EXERCISE: Search the records for the string "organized", and show each line where it appears.

DATA:
□ □ □

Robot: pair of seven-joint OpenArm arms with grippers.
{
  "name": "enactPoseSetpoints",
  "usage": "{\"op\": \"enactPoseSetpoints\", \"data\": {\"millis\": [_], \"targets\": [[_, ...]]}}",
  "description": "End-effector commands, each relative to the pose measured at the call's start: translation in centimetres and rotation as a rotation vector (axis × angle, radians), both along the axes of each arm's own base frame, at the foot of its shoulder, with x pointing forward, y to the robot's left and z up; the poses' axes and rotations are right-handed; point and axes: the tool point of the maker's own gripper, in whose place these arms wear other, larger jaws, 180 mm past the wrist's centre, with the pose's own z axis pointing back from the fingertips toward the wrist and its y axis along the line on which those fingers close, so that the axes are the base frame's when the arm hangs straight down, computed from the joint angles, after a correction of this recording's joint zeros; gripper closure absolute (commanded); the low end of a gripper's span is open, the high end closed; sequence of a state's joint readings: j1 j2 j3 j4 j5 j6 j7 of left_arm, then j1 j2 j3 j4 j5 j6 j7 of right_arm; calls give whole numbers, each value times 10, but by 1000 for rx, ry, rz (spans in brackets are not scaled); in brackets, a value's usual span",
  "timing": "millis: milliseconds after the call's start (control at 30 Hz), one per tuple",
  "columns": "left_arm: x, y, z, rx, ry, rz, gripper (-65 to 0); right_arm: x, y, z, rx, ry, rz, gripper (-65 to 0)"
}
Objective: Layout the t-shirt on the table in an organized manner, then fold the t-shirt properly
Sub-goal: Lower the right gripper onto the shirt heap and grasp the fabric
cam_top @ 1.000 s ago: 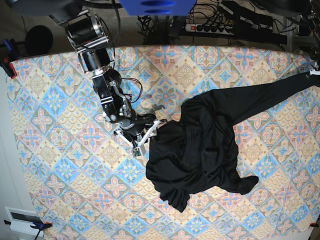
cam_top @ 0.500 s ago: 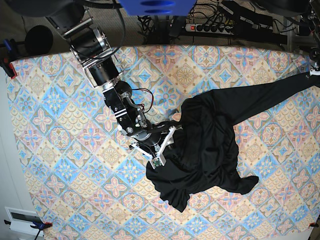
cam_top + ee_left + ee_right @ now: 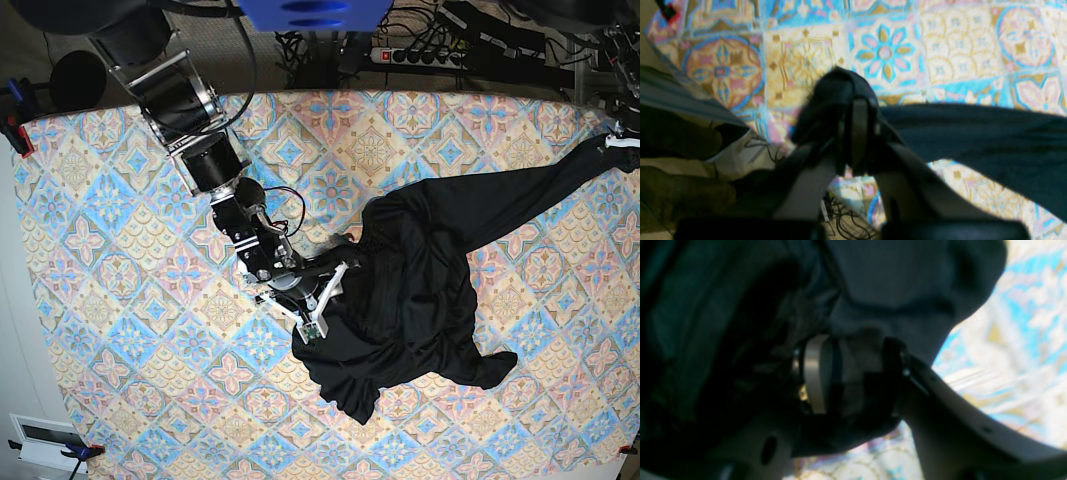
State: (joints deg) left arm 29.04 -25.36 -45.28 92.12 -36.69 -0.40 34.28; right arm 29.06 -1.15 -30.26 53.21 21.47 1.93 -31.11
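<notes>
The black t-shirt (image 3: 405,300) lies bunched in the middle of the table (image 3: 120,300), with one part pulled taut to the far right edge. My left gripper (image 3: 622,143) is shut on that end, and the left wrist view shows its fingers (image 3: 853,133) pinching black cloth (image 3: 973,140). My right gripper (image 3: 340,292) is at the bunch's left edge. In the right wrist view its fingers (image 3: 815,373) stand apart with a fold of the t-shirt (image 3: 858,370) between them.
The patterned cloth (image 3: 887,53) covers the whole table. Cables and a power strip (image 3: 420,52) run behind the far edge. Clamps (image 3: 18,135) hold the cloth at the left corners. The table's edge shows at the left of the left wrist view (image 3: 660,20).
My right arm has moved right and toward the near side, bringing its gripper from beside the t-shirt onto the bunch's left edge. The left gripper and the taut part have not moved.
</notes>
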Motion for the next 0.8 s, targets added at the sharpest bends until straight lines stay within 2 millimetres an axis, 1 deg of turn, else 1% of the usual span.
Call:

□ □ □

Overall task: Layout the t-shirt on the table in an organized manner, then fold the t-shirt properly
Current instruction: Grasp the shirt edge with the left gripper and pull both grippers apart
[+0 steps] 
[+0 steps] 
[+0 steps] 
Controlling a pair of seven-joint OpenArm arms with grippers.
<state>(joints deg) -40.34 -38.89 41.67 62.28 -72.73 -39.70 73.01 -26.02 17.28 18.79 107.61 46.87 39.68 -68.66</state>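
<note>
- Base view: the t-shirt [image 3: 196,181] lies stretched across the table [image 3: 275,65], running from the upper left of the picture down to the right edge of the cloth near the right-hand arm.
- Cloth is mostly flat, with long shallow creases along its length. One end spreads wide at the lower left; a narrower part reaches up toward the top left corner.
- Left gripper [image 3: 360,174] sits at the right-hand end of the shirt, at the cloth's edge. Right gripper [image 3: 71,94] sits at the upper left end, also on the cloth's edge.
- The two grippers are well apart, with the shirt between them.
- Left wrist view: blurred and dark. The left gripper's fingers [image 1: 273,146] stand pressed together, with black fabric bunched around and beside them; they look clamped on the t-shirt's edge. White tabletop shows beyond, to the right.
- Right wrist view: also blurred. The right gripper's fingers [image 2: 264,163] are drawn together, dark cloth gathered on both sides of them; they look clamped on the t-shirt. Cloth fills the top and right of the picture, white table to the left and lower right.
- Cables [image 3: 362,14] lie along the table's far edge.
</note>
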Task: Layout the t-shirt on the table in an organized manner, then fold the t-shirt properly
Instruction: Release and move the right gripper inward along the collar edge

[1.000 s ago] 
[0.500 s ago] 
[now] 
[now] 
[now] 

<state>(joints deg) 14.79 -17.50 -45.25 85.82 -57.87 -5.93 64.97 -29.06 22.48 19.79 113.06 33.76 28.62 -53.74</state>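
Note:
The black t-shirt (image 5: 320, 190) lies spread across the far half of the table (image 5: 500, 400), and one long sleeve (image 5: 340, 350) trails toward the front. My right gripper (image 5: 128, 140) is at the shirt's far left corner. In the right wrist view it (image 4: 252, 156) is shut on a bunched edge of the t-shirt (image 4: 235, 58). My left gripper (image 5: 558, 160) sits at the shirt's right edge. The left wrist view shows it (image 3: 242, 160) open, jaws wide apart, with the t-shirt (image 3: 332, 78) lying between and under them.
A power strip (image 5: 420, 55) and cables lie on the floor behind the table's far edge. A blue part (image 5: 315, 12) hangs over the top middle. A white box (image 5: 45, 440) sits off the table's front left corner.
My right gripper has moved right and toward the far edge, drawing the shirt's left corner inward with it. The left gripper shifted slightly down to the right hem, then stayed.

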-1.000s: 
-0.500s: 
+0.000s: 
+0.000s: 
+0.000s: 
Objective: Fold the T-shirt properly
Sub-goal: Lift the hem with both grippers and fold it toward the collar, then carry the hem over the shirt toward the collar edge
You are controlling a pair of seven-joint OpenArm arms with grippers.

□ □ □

ANSWER FOR THIS EXERCISE:
Objective: Layout the t-shirt on the table in an organized manner, then fold the t-shirt properly
Overall task: Layout the t-shirt on the table in an organized manner, then fold the t-shirt properly
Task: Layout the t-shirt on the table in an organized manner, then fold the t-shirt properly

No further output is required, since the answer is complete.